The oddities of internet advertising
In the course of browsing the internet, I find all sorts of advertising. This is nothing new; even I’m trying to get word out on things like this blog and First Contact Is Bad For You. To this end, I’ve been doing a lot of graphical design work in GIMP, and I’ve been learning a LOT about the field from it – take for instance this banner ad I designed.
I consider myself an amateur at this, but I think it fits the main criterions of an advertisement – eye-catching, informative, not annoying or gimmicky, etc. Hopefully, not the sort of thing that someone would download AdBlocker for.
On the other hand, someone’s decided that, in fact, they don’t have to be informative. They clearly think there’s no need to even tell potential audiences the NAME of your product, otherwise they wouldn’t have approved and uploaded an advertisement like this:
Technically, it’s far from the worst possible example. Whoever made it had the decency to put SOME visual cues into the thing, so that anyone who decides to click it has some idea of what to expect, what with the police car and the low polygon count. I did some basic research, and this lead to a website called “TimeWasterz”, which, as you would expect, specializes in online video games. You won’t find anything particularly interesting there, but they do have such favorites as “Counter Kill”, “Park Your Ride”, “Mafia Driver 3″… what do you mean you’ve never heard of such things? Oh right, you can’t be expected to play all the latest shovelware. So it was basically one of a million generic web gaming sites, probably designed to entice prepubescent boys in search of freebies, like OneMoreLevel.com. I also found a variety of shoddy advertisements on the site; some were of the anti-informative “Play” variety, others ripped off well known licenses, like Mario, and so forth.
I didn’t stop there, of course. First, I went to Quantcast and looked the site up – their traffic varies significantly, but for most of the months mentioned, over 50,000 (possibly unique? I don’t know) people visited the site each month. That’s an awful lot for one of these fly-by-night ‘arcades’, but most of them fell into the under-18, low-income part of the population, which was to be expected. Then, I found that the company directly responsible for the advertising services was called “Ideal Internet”. They supposedly manage web traffic for a bunch of these sites – besides the aforementioned TimeWasterz, there were a bunch of other crappy online ‘arcades’ with very similar page designs. II’s website is full of incoherent corporate babbling – for instance, check out their “About” page. Here’s some samples:
1. Our goal is to direct users to the appropriate website which best fits their interest.

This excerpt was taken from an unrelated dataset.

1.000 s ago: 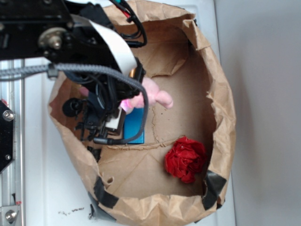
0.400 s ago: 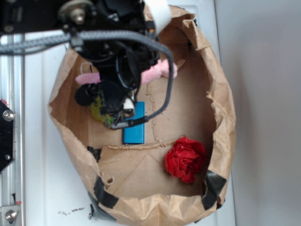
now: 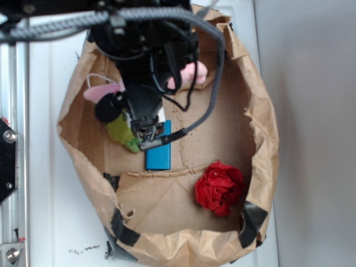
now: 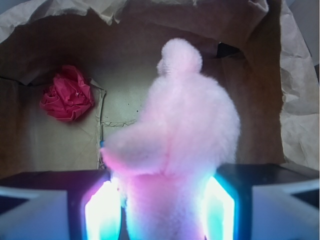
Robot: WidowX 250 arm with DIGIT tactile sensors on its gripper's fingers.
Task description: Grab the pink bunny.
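Up it went: the pink bunny left the bag floor, clamped between the glowing fingers.
A second back it lay mid-frame; now it hung upper centre, above the blue block, grab apparently secured.

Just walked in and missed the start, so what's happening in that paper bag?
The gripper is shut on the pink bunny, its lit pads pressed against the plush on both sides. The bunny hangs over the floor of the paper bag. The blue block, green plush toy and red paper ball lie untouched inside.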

Sounds honorable enough, but as an online gamer, I’d rather go to a GOOD, reputable Flash portal like Kongregate, Newgrounds, or Armor Games. The type of site you serve is the type I’d like to avoid.
2. This website should then be reconfigured in order to accommodate each audience group. Non-valuable traffic should be “equally traded” to another related website where it may hold more value.
In other words, they don’t want periphery demographics, and are willing to shunt them all over the place. Also, note how they’re more interested in redesigning websites so that they’re relentlessly targeted towards specific demographics than they are making user-friendly content.
3. This form of advertising is best suited for internet users who have no intention or real purpose online other than to waste time. Arcade websites present a near perfect environment for interactive advertisements and there is an abundance of internet gamers.
So in short, children. Quantcast is backing me up here. They rarely do their research beforehand, and also lack the judgement to avoid these dodgy advertisements/sites.
It’s an amusing combination – they’re working to ensnare an audience that not only isn’t capable of fighting back, but is difficult to profit off due to its lack of funds. That, combined with the fact their products are of inferior quality, is sure to catapult them into the public name overnight. The sad thing is that this sort of thing probably actually works – IdealInternet has been around since 2009 or so (according to a WhoIs lookup), and most people wouldn’t spend 3 years on the internet doing something completely ineffective.